--- Data to use Enclosed Below ---
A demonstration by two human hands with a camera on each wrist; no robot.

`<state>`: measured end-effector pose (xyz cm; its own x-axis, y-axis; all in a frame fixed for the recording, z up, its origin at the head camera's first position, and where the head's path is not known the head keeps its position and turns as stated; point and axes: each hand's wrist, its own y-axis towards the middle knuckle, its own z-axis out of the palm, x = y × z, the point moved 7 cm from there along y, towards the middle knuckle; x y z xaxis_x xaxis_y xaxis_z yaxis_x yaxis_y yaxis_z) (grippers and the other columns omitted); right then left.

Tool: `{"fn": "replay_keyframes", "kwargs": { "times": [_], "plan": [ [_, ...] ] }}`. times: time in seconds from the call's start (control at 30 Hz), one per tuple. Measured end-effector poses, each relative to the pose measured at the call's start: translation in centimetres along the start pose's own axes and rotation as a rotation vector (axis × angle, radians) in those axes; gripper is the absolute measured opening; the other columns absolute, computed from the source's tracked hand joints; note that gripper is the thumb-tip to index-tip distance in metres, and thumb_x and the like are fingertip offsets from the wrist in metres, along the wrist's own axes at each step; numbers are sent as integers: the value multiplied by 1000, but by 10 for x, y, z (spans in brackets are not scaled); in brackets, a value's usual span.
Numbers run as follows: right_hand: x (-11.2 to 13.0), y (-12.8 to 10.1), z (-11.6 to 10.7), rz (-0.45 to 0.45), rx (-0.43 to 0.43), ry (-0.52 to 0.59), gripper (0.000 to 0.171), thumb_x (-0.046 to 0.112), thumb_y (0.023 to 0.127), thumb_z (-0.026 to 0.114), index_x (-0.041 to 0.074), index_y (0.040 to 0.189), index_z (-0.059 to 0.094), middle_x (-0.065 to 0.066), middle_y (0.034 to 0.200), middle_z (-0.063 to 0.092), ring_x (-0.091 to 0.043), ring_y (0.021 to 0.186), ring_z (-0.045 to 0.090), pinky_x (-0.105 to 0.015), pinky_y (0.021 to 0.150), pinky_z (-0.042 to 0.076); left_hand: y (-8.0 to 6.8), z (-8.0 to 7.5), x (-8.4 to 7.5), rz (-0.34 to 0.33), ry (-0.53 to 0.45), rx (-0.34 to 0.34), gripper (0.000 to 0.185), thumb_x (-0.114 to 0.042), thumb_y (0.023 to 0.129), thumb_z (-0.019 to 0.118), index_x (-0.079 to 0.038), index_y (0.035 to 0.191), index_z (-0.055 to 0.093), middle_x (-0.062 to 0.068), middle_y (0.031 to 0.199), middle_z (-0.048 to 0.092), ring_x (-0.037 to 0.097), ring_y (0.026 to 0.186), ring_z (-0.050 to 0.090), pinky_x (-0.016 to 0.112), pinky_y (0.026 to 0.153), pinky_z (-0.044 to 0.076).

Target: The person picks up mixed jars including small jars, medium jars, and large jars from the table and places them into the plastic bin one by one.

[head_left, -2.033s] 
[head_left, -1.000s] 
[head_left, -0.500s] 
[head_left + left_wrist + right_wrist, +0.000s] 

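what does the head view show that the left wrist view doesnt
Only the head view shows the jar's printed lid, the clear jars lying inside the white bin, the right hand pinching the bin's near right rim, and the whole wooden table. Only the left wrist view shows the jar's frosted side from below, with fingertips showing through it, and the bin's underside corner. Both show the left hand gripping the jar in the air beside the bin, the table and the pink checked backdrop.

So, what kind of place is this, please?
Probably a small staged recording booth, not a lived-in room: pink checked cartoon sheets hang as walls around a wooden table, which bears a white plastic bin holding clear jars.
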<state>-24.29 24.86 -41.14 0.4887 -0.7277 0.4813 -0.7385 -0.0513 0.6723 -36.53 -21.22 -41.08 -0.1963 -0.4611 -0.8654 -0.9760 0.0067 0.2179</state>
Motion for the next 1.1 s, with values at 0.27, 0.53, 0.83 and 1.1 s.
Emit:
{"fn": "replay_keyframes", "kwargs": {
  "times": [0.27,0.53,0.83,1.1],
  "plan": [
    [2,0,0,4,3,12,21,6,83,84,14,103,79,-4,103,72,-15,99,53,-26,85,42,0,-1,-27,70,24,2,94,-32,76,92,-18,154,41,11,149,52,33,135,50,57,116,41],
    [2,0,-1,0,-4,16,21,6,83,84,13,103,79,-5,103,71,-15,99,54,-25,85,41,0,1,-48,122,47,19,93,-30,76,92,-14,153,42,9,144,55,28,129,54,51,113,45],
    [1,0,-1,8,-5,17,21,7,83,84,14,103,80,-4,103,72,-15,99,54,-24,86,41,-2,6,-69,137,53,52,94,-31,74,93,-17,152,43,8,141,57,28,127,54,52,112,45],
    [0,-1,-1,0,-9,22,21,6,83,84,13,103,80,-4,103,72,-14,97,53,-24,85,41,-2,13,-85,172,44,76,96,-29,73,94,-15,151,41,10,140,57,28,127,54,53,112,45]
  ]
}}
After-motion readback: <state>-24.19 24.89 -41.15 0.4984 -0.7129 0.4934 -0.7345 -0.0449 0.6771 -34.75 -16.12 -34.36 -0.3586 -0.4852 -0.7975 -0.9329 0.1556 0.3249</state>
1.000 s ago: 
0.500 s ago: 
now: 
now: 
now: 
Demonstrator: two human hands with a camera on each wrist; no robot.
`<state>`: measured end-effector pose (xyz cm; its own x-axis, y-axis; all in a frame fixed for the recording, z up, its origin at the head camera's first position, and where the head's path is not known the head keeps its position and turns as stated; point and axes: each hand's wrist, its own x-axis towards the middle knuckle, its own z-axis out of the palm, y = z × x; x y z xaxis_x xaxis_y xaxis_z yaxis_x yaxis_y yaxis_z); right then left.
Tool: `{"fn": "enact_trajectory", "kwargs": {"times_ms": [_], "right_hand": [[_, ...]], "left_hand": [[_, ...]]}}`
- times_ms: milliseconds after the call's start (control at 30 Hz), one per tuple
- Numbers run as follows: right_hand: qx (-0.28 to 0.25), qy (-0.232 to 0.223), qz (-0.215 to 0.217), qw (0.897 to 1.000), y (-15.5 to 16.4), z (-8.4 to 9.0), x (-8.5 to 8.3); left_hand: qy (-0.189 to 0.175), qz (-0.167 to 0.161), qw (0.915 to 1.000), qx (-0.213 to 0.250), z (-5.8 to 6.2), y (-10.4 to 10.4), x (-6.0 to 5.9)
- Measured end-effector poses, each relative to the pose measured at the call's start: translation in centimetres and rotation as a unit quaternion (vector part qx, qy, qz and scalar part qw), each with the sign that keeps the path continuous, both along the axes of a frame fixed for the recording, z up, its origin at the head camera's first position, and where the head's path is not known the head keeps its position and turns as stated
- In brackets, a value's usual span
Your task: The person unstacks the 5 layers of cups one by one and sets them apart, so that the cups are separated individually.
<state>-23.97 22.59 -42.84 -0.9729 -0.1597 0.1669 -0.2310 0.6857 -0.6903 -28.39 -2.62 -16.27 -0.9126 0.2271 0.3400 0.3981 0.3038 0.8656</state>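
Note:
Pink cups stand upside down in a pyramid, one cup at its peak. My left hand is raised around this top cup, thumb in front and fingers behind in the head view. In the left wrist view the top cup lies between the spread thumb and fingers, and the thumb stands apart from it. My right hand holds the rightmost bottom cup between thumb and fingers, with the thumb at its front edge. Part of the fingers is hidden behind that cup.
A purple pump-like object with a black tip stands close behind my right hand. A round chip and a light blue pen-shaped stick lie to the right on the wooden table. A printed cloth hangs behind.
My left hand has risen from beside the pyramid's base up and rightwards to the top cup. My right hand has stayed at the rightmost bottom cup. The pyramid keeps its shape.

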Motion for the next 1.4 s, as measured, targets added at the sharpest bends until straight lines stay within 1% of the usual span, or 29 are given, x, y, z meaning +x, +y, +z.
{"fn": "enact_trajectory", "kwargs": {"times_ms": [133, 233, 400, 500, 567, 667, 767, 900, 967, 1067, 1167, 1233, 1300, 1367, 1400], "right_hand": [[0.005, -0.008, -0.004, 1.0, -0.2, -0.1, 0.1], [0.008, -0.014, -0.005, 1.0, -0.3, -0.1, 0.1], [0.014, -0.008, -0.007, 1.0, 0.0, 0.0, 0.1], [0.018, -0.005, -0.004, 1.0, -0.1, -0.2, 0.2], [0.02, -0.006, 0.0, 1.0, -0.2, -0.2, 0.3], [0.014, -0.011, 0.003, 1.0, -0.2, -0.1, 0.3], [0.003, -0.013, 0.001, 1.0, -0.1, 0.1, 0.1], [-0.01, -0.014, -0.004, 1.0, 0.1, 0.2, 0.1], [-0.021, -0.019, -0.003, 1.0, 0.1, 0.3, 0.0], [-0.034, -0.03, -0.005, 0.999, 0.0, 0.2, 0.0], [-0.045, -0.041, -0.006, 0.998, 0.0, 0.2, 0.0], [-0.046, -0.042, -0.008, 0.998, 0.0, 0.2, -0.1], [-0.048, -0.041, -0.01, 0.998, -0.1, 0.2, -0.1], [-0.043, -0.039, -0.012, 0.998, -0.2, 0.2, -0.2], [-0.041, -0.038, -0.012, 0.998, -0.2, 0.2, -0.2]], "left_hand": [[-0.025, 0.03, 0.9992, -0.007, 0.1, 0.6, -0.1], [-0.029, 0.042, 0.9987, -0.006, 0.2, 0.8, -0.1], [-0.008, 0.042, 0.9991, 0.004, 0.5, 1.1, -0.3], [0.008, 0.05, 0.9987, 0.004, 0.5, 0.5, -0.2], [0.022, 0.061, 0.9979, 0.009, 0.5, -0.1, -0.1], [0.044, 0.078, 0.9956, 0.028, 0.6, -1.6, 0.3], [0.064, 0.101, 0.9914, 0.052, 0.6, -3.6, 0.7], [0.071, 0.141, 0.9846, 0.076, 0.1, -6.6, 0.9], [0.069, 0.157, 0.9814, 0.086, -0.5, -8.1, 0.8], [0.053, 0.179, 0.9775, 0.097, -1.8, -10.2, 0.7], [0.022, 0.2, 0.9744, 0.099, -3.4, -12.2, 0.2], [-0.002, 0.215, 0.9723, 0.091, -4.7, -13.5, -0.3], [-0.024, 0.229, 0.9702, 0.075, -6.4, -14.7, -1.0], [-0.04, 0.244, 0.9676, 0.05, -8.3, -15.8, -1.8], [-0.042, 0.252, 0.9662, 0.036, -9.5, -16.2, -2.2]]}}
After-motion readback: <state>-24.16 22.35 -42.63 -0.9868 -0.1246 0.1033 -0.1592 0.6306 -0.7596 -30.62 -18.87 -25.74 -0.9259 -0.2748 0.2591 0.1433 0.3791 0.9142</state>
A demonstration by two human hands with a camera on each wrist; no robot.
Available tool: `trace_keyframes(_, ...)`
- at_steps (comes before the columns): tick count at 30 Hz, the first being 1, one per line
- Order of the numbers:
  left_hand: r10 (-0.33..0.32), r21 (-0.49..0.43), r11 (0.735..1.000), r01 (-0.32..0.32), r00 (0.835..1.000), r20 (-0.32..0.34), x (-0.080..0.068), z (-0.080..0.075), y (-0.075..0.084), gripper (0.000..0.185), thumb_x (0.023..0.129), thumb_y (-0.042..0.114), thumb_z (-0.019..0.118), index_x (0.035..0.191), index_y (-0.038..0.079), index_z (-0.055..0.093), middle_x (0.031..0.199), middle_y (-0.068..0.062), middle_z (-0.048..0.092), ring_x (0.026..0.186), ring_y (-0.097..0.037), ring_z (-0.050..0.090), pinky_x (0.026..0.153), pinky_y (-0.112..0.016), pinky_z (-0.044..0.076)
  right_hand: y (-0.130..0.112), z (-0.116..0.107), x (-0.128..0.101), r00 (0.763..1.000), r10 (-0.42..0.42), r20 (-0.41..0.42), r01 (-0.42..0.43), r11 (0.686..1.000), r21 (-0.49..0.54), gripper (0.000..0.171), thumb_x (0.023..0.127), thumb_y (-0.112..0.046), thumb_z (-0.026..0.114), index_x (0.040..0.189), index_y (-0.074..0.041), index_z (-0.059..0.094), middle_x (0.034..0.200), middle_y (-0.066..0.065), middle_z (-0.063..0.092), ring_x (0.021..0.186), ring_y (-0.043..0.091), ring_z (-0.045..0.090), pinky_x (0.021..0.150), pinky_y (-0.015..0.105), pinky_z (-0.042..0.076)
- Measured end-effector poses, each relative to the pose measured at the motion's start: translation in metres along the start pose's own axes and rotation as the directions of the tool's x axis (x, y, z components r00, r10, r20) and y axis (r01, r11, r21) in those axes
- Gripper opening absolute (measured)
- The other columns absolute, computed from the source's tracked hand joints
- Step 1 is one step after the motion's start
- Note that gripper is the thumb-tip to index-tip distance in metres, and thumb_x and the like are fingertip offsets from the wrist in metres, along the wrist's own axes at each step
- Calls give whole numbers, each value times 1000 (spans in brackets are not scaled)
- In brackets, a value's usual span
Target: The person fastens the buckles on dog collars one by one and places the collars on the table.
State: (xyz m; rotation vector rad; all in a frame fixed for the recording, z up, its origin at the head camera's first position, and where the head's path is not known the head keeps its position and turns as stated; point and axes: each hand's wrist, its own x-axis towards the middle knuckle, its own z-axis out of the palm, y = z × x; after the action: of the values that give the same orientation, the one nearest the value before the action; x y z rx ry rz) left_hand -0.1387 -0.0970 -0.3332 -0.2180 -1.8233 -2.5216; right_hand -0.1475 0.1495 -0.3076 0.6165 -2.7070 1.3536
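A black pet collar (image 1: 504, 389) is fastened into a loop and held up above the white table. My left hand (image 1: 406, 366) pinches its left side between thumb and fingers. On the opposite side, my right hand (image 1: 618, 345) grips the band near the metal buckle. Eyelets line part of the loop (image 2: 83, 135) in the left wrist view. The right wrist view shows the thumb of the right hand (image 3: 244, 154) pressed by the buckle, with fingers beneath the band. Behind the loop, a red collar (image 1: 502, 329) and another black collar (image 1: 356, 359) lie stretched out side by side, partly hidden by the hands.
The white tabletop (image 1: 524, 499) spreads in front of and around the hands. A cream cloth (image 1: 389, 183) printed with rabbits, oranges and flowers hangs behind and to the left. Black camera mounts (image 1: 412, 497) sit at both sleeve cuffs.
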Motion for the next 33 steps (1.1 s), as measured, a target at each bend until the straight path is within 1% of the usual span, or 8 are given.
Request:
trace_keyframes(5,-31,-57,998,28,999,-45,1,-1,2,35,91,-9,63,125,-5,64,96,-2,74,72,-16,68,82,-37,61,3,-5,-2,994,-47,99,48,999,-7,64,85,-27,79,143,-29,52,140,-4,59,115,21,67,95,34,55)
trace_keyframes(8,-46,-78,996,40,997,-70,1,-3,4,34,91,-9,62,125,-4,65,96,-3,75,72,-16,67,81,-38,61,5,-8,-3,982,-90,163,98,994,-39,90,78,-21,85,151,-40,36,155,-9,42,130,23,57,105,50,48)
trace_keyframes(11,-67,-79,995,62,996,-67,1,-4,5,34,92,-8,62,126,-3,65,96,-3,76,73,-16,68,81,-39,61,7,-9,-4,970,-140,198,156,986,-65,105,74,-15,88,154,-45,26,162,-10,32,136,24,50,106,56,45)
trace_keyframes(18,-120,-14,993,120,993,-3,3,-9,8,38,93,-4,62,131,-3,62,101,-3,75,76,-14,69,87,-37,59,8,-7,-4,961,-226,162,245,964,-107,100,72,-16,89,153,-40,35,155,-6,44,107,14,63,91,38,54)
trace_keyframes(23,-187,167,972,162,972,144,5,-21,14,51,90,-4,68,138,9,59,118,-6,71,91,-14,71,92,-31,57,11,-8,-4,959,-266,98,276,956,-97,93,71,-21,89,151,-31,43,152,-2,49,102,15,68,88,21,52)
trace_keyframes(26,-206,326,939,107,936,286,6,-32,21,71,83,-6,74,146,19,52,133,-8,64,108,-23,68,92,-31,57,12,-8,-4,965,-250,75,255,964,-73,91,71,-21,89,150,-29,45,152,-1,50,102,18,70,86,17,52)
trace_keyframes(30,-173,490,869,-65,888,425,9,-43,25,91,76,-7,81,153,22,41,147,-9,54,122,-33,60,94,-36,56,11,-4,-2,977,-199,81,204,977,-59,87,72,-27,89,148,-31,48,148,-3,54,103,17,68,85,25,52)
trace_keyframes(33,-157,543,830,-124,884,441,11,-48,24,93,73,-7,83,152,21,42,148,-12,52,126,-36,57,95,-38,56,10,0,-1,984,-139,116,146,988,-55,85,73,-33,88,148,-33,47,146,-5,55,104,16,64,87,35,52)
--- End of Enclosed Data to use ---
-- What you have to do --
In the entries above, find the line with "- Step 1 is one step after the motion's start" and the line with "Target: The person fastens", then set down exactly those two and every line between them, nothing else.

-- Task solution --
- Step 1 is one step after the motion's start
- Note that gripper is the thumb-tip to index-tip distance in metres, and thumb_x and the like are fingertip offsets from the wrist in metres, along the wrist's own axes at each step
- Calls give whole numbers, each value times 1000 (spans in brackets are not scaled)
- In brackets, a value's usual span
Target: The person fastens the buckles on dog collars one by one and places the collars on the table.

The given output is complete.